NESPF administers the Local Government Pension Scheme (LGPS) for employees of Aberdeen City Council, Aberdeenshire Council and The Moray Council.

It has assets of over £5.8 billion and 76,000 members.

“The proposed settlement was announced just weeks before a jury trial was scheduled to commence on July 15, 2024 before the Honorable Richard D. Bennett of the United States District Court for the District of Maryland,” said Robbins Geller.

“The settlement is subject to court approval.”

Robbins Geller partner Mark Solomon said: “This is an important win for investors and a strong message to the directors and officers of public companies.

“Prior government enforcement efforts yielded a modest $9 million penalty. Obtaining a recovery almost 50 times greater underscores the critical role pension funds can play in holding companies accountable.”

Robbins Geller said if approved by the court, the settlement will represent the second largest ever securities class action recovery in the Fourth Circuit and one of the top 50 largest such recoveries in U.S. history.

“Our trial team was looking forward to trying the case to a jury. The readiness of our team to try the case and do so effectively was instrumental in helping us obtain this outsized recovery,” said Robert Henssler, Robbins Geller partner and lead trial counsel.

A spokesperson for the North East Scotland Pension Fund said: “We are pleased to have helped secure this exceptional outcome.

“We decided that stepping forward to lead the litigation and hold defendants accountable was an appropriate exercise of our stewardship role, and we welcomed the opportunity to do so.”

Robins Geller said: “The case alleges that Under Armour, Inc. and CEO Kevin Plank violated U.S. securities law by making materially false and misleading statements and failing to disclose adverse information about Under Armour’s business and operations to investors.

“The allegations focus on Under Armour’s alleged ‘pull-forward’ revenue recognition scheme that masked declining demand for its products.

“Investors had been repeatedly assured, according to the allegations in the suit, that Under Armour’s 26-consecutive quarter 20% year-over-year revenue growth streak was ‘safely intact,’ when demand for the company’s products was in decline.

“The suit claims that the company’s financial results were manipulated to mask this decline by pulling sales forward from future quarters and other suspect sales practices.

“In 2017, Under Armour revealed its lower than anticipated fourth quarter revenues and a drop in quarterly revenue growth of over 20% for the first time in 26 quarters.

“The company also announced the unexpected resignation of its CFO after only 13 months on the job. After this news was made public, the price of Under Armour shares fell over 25%. The investor suit followed.”

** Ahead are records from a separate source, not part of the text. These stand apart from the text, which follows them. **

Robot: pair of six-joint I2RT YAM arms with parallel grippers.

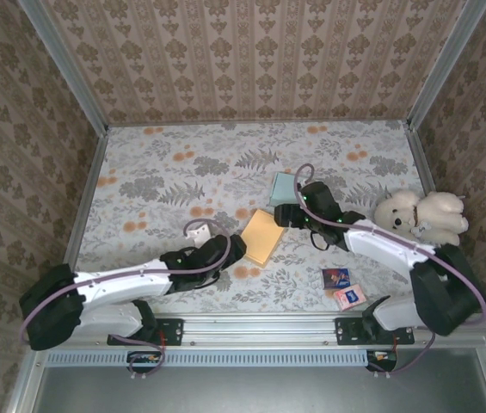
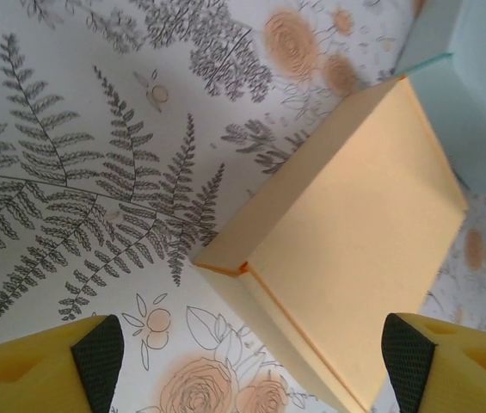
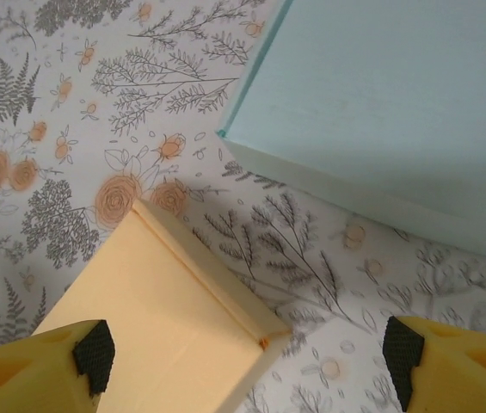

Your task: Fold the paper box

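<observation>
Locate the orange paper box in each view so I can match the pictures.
Top external: the orange paper box lies flat near the picture's centre.
Left wrist: the box takes up the right-centre, with one corner pointing left.
Right wrist: the box sits at lower left and runs off the bottom edge.
Shared landmark: the light blue box beside it, up and to the right of it in each view.

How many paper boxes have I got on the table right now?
2. The orange box lies mid-table; the pale blue box sits just beyond it, slightly right. Two small packs near the front edge look like something else. The right arm may hide more.
</observation>
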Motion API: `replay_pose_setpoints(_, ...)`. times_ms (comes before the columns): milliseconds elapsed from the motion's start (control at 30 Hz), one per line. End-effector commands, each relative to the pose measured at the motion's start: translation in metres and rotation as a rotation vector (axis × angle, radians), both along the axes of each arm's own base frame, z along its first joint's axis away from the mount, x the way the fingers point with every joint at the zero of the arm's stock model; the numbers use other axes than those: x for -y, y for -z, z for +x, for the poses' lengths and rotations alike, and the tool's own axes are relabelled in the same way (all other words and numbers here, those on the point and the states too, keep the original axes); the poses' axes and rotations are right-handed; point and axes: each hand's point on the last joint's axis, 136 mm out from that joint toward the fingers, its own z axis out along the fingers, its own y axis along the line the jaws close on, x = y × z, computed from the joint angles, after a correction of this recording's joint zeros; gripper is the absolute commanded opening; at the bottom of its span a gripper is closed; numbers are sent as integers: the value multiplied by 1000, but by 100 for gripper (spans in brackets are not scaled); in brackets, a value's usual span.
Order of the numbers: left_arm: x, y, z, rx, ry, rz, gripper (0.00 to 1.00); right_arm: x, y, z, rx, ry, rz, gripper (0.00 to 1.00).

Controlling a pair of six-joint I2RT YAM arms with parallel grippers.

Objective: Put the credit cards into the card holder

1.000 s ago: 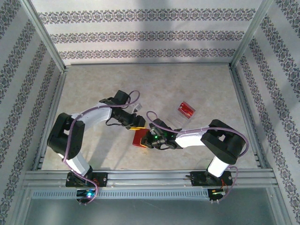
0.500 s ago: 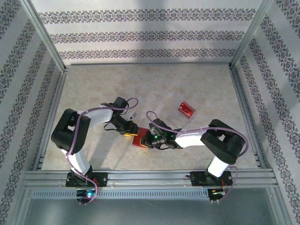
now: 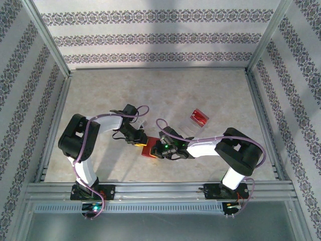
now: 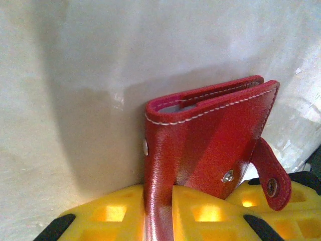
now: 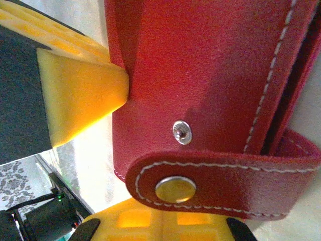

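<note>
The card holder (image 3: 149, 149) is a red folding wallet near the table's middle, partly open, with a grey lining (image 4: 173, 108) and a clasp tab (image 4: 273, 183). My left gripper (image 3: 140, 140) is at its left side. In the left wrist view its yellow fingers (image 4: 115, 216) are shut on one red flap (image 4: 159, 201). My right gripper (image 3: 157, 150) is against the wallet's right side, its fingertips (image 5: 145, 223) closed together with the snap tab (image 5: 175, 190) lying across them. The red credit cards (image 3: 200, 117) lie farther back to the right.
The cards sit in a clear plastic tray (image 3: 192, 119). A small clear object (image 3: 146, 116) lies behind the left arm. Metal frame rails (image 3: 160, 188) run along the near edge, and patterned walls enclose the table.
My left gripper moved down and right to the wallet and closed on its flap. The right gripper stayed shut at the wallet's right side.
</note>
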Motion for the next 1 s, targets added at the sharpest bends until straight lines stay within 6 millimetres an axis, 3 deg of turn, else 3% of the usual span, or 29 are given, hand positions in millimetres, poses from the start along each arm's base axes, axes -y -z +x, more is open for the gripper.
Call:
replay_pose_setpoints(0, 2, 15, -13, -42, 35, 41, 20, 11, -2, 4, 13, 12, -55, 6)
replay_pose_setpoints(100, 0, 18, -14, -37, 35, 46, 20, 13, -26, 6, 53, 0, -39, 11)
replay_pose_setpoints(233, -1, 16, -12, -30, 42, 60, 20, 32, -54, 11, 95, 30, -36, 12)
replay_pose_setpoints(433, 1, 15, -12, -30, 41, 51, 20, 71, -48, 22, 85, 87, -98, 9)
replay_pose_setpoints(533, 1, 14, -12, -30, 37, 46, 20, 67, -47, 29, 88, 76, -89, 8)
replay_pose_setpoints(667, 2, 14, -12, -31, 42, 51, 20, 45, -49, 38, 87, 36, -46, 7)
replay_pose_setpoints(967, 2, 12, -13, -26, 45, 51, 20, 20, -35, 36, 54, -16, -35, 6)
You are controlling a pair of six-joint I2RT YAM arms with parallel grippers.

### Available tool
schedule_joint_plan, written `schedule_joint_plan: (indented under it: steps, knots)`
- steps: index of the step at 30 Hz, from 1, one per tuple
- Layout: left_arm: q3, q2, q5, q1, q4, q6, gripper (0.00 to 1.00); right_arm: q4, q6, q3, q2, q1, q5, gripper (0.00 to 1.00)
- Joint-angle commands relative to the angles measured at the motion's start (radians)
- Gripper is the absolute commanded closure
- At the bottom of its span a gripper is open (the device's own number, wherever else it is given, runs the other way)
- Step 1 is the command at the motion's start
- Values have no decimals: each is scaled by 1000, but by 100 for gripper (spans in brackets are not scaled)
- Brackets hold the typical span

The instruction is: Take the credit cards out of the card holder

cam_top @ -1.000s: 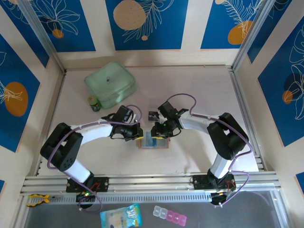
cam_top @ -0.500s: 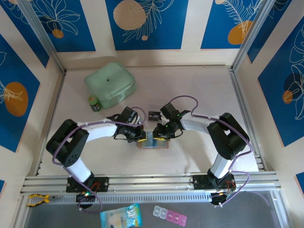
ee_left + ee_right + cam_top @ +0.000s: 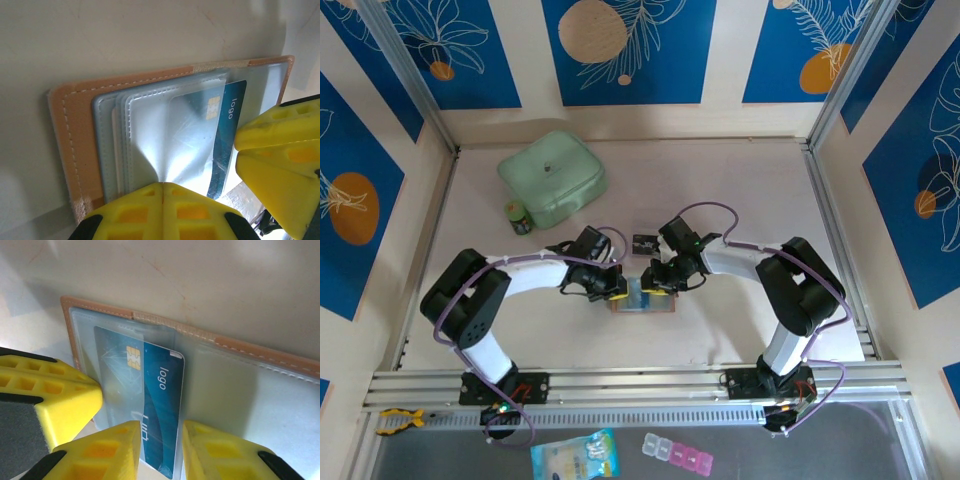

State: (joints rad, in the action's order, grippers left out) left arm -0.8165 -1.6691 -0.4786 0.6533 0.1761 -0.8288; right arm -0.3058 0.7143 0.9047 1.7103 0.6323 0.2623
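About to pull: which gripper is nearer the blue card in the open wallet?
Right gripper: it straddles one end of the card; the left gripper, shut, sits at the clear sleeves beside it.

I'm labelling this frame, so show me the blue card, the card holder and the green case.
blue card (image 3: 161, 390): right wrist view, printed face.
card holder (image 3: 75, 142): left wrist view, tan leather border.
green case (image 3: 552, 177): top external view, lid.

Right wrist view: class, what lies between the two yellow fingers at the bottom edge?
The lower end of the blue credit card, which is partly tucked in a clear pocket of the tan card holder. The right wrist view shows it.
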Motion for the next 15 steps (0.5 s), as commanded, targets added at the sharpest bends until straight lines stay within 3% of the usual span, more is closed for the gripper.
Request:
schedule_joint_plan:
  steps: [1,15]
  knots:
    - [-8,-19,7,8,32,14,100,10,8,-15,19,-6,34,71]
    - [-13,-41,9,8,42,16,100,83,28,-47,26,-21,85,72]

Under Armour said in a statement: “Under Armour, Inc. (NYSE: UA, UAA) today announced that it has entered into an agreement in principle to resolve the previously disclosed securities class action litigation pending in the United States District Court for the District of Maryland (In re Under Armour Securities Litigation). This lawsuit was originally filed in 2017.

“The company has consistently denied the accusations and entered into this agreement in principle, which is not an admission or finding of fault or wrongdoing, given the costs and risks inherent in litigation.

“Under the terms of the agreement, Under Armour will pay $434 million to settle claims brought on behalf of purchasers of Under Armour’s publicly traded shares from September 16, 2015, to November 1, 2019. Under Armour has also agreed to two governance changes for a specified time period that are detailed in the company’s 8-K filed with the SEC.

“The settlement, if approved by the court, would resolve all claims against Under Armour and other defendants in this matter.”

Mehri Shadman, Under Armour’s Chief Legal Officer and Corporate Secretary, said: “We firmly believe that our sales practices, accounting practices, and disclosures were appropriate, and deny any wrongdoing in this case.

“Today’s announcement allows us to move past this more than seven-year-old matter so we can avoid the ongoing distraction of litigation and provide certainty to the business at a time when we are executing on important strategic priorities.”

Under Armour added: “The settlement is subject to definitive documentation and final court approval.

“The company intends to pay the settlement amount through cash on hand and/or by drawing on its $1.1 billion revolving credit facility.

“As of March 31, 2024, the company had $859 million of cash and equivalents. As previously disclosed, Under Armour had recorded an accrual of $100 million in litigation reserves related to this matter.

“As a result of this agreement, the company now expects the total accrual to reach $434 million during the first quarter of fiscal year 2025.

“Following this settlement, the company expects to end fiscal 2025 with approximately $500 million in cash and cash equivalents and no borrowings outstanding under its $1.1 billion revolving credit facility.”